What to do:
The lines to copy from the listing below are those that contain the string "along".

Provided data:
════
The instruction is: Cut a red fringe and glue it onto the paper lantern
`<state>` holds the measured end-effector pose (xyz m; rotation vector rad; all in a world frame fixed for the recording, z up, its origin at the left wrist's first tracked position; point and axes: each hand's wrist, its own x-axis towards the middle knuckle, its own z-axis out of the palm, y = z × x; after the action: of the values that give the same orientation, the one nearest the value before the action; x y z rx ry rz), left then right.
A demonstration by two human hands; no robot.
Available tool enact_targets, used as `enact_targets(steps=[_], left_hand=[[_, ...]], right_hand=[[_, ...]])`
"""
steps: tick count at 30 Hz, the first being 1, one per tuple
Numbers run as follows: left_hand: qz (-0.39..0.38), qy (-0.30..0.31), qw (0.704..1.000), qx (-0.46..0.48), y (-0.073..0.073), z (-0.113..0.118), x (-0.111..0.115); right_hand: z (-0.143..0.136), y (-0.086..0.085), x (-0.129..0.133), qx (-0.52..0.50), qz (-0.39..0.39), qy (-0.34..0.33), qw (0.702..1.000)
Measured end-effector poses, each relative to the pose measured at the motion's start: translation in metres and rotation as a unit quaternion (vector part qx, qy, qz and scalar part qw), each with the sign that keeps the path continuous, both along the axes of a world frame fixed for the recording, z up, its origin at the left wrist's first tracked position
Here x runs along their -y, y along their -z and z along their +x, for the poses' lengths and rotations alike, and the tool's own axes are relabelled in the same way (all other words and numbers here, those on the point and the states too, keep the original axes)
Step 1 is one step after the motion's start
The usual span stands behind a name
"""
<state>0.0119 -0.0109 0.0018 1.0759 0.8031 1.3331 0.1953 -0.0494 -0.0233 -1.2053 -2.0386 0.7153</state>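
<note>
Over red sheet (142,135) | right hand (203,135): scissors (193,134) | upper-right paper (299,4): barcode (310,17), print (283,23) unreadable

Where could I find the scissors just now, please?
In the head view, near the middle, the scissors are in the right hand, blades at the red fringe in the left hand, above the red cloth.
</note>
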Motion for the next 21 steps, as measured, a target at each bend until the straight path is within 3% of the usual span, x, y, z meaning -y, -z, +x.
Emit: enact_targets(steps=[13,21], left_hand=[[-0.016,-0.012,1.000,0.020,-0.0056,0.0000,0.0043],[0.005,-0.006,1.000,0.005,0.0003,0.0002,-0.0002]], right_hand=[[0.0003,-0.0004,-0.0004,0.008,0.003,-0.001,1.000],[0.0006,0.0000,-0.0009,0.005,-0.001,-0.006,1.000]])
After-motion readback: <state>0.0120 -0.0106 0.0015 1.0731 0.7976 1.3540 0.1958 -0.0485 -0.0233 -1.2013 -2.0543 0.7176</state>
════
Exercise solution:
Measured end-effector poses, each relative to the pose measured at the motion's start: translation in metres and rotation as a unit quaternion (vector part qx, qy, qz and scalar part qw), each with the sign that keeps the path continuous, both along the axes of a world frame fixed for the recording, z up, its origin at the left wrist's first tracked position
Here x runs along their -y, y along their -z and z along their +x, for the poses' lengths and rotations alike, and the tool's own axes are relabelled in the same way (all other words and numbers here, those on the point and the states too, keep the original axes)

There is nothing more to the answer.